Twenty years ago I recall a long hot summer August in Silver Spring, Maryland that especially affected trees growing on droughty soils. Living on a cul-de-sac tucked away in Sligo Creek Park, it wasn’t unusual to hear a loud dry crack followed by the crash of a dead tree or equally heavy limb. Its resounding thump onto the ground would bring about an eerie quiet. Another victim of heat exhaustion.
One Friday on my way home from the transit bus drop off, I slow-walk the pavement keeping an eye out for the kingfishers that had come back making nests and raising their young along Sligo Creek. The streets are tree-lined with sycamores since the abundant white oak that named a section of Silver Spring sprawl disappeared. Young trees amid the older ones whose roots upend sidewalks. I hear of many twisted ankles and fractured bones caused by a misstep off a curb or tripping on exposed roots. So I’m carefully watching my step as I wait for a car to drive by before I cross the street. It’s only a moment. I hear it. CRACK.
An unmistakable sound. I did not freeze and without hesitation, I take a step forward looking straight ahead. CRASH. A rather large limb smashed onto the pavement just behind me. Its protruding leafy branches scratch my neck and shoulders. I couldn’t move to assess what just happened. Had I looked up I would not have had that split second in mind to move one step forward. There is an eerie quiet as the car driving by stops. The driver breaks the uneasy silence punctuated only by cicadas as he leans over and asks, “Are you all right?” “I am. Think so.” Starting to shake, he calls out “You should go get a drink. You’re lucky. Buy a lottery ticket.”
I see how lucky Yuri and I are having gone through where no man has gone before. At least not in our lives. Doctors were telling us we are risking medical setbacks by taking him out of hospital depriving him of more observation and biopsy procedures, not appealing for additional time in the rehab center as well as our loathing for the extensive imposition of prescription drugs. While I always present the options to Yuri, I instinctively know his responses will be “Get me out of here” and “When will I be home.” More recently it’s “Do I have to take this?” and “Not another doctor appointment.”

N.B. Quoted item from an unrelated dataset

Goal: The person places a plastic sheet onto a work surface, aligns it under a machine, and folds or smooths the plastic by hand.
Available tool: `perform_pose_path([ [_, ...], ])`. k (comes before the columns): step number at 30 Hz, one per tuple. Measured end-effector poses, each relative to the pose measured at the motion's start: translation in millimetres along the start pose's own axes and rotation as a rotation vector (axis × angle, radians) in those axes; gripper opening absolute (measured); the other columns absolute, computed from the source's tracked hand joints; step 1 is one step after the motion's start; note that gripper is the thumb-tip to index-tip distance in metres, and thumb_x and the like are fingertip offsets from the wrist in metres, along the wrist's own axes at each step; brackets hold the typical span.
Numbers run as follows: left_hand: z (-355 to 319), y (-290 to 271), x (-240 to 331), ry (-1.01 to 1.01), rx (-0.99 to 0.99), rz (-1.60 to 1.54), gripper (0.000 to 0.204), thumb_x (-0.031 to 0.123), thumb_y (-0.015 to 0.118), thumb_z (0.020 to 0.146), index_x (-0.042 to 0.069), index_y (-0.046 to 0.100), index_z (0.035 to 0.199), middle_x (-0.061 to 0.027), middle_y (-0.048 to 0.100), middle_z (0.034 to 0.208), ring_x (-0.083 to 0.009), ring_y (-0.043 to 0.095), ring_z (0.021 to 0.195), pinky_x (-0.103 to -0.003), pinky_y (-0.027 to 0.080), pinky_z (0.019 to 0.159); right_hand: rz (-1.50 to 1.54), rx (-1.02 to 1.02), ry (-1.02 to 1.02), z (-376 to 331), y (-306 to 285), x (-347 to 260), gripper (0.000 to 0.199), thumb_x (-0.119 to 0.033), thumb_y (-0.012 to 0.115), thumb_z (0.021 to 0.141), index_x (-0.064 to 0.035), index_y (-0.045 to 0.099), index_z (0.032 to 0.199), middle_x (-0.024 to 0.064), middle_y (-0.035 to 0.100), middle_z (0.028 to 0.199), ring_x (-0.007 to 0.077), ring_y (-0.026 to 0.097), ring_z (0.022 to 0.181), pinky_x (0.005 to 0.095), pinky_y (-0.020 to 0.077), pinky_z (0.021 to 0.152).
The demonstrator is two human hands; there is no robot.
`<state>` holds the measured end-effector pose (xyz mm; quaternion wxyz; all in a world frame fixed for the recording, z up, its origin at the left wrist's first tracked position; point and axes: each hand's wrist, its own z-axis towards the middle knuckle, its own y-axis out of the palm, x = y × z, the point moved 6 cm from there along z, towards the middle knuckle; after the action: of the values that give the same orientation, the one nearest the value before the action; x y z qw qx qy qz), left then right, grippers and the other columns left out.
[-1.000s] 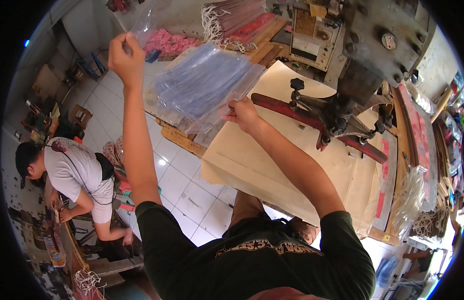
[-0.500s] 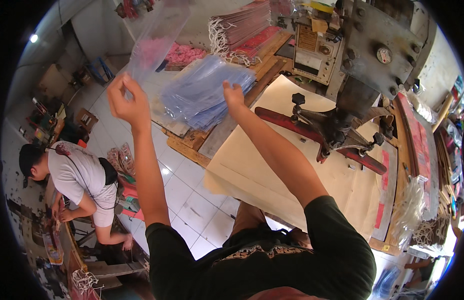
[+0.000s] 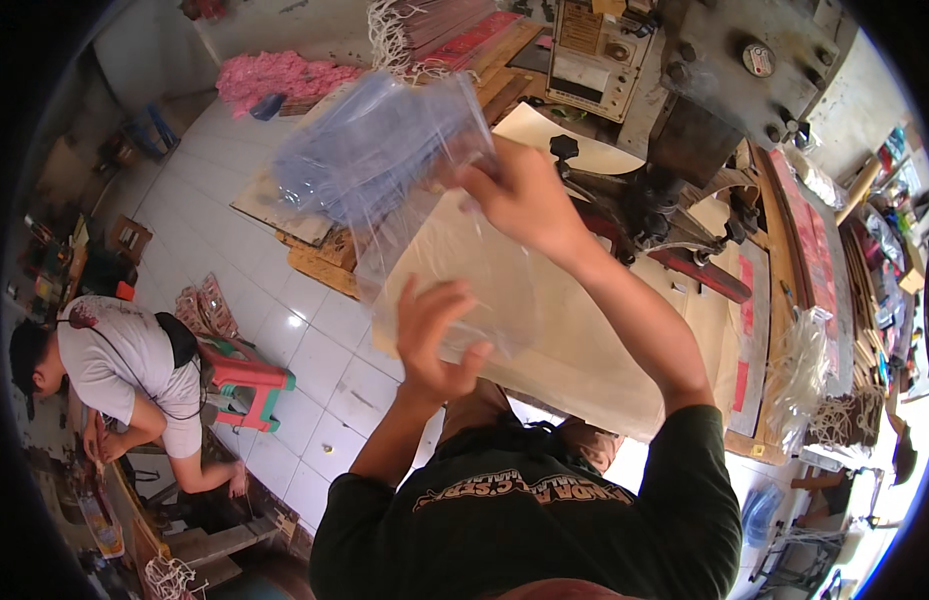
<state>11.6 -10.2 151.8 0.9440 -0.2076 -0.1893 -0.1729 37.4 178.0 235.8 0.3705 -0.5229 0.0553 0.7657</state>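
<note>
A clear plastic sheet [image 3: 494, 285] hangs loosely in front of me, above the brown paper [image 3: 594, 325] on the worktable. My right hand [image 3: 529, 200] is closed on its upper right part, with the fingertips partly hidden behind the film. Lower down, my left hand [image 3: 434, 335] has its fingers spread against or just beside the sheet; whether it touches cannot be made out. Beyond the hands lies a stack of bluish plastic sheets [image 3: 334, 150] on a board at the table's left end.
A press [image 3: 674, 190] with black knobs and a red bar [image 3: 699, 275] stands over the paper at the right. Behind are a control box [image 3: 599, 60] and a pink heap [image 3: 284, 80]. At left, another person [image 3: 134, 365] bends near a red and green stool [image 3: 249, 380].
My left hand has come down and right from the raised sheet. My right hand has moved from beside the stack onto the sheet, which now hangs over the paper. The view has shifted.
</note>
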Motion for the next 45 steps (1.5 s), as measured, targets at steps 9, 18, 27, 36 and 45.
perform_pose_path([
  [9,17.2,19.6,-74.3,-0.574,0.069,-0.667,0.063,0.011,0.067,0.096,-0.002,0.034,0.148,-0.023,0.055,0.134,-0.0272,0.058,0.121,-0.045,0.049,0.1,0.325,0.114,0.356,-177.6,-80.7,5.7,0.029,-0.004,0.058,0.101,0.0052,0.058,0.128,0.0167,0.072,0.104,0.0196,0.073,0.087,0.0297,0.0571,0.076],
  [18,-12.7,90.0,-32.6,-0.788,-0.199,-0.84,0.062,0.001,0.065,0.095,0.001,0.032,0.147,-0.0161,0.067,0.102,-0.0214,0.071,0.08,-0.031,0.062,0.071,0.134,0.595,0.328,-260.5,-135.9,21.0,0.052,0.002,0.064,0.095,0.003,0.041,0.142,0.0106,0.069,0.098,0.0151,0.069,0.082,0.0276,0.0562,0.074],
  [27,25.8,115.8,-13.8,-0.248,-0.546,-0.326,0.048,0.005,0.075,0.087,0.002,0.059,0.133,-0.0163,0.062,0.119,-0.0257,0.066,0.105,-0.037,0.055,0.084,-0.621,0.436,0.327,-275.9,-171.9,24.7,0.051,0.004,0.074,0.084,-0.0054,0.063,0.132,0.0062,0.067,0.091,0.0109,0.068,0.077,0.0269,0.0542,0.067],
  [36,55.4,135.8,11.9,0.314,-0.664,0.053,0.036,0.016,0.078,0.082,0.004,0.066,0.114,-0.0097,0.064,0.116,-0.0299,0.062,0.106,-0.045,0.047,0.098,-0.994,0.344,0.114,-260.0,-182.1,18.2,0.026,-0.004,0.078,0.08,-0.0088,0.071,0.105,0.0074,0.069,0.104,0.0295,0.065,0.101,0.0396,0.0538,0.081],
  [45,38.1,145.8,4.8,0.512,-0.637,-0.019,0.021,0.003,0.077,0.075,0.008,0.064,0.091,-0.0033,0.065,0.092,-0.0229,0.064,0.092,-0.041,0.048,0.088,-1.102,0.124,-0.044,-257.0,-184.8,31.5,0.015,-0.001,0.072,0.075,-0.0079,0.063,0.085,0.0021,0.067,0.09,0.0229,0.065,0.087,0.0362,0.0516,0.076],
])
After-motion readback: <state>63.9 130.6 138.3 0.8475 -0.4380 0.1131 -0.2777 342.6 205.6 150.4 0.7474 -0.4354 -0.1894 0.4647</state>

Honestly, the first two weeks were a steep learning curve– physically and mentally challenging. Following the gazillion directions for administering medications, timeliness, the amount, and in what way to intake (feeding tube as well as swallowing)– proper ingestion and absorption often outweigh the risk from these High-Alert Medications. There are reasons to fear that some of these most likely can cause significant harm to the patient even when used as intended. The question remains– do the benefits outweigh the risk?
Now that Yuri has more strength and mobility, I’ve been concentrating on the follow-up phase of his recovery. We’re taking care of the Voice with an excellent Speech Therapist and got back from a recent six week follow up with our primary care physician, who we are extremely happy with because she listens to us and comes up with ways to allay my fears of forever maintenance medications because Yuri had been consigned into a category of chronic illness by a specialist.
We’re taking the right steps for redesigning the Care Processes. First, finding the right doctor(s) that looks to partner with the patient and family. After the first responses in a critical situation, going to someone who is not a good fit with our health outlook just doesn’t work for anyone except the insurance company. Second, maximize communications within and across the Care Continuum. It’s a constant updating and sending most recent tests to the physicians who then have at their fingertips information crucial for making proper assessments and treatment.
Having gone through the scenarios and consent forms with clauses stating that there’s always a risk involved would often make my own heart skip a beat, or beat uncontrollably fast in an adrenalin rush as I put my John Hancock on the dotted line. I must apologize for the overboard reactions I sometimes take when confronted with a medical authority who doesn’t always explain the reason for it. Usually, there’s no time. Must be PTSD. Getting better as I grasp at the magnitude of the gravity of the situation that Yuri endured and his triumphs in coming back from the many risky procedures that had to be taken. There’s always going to be a risk when least expected. Listen for the crack and take that step.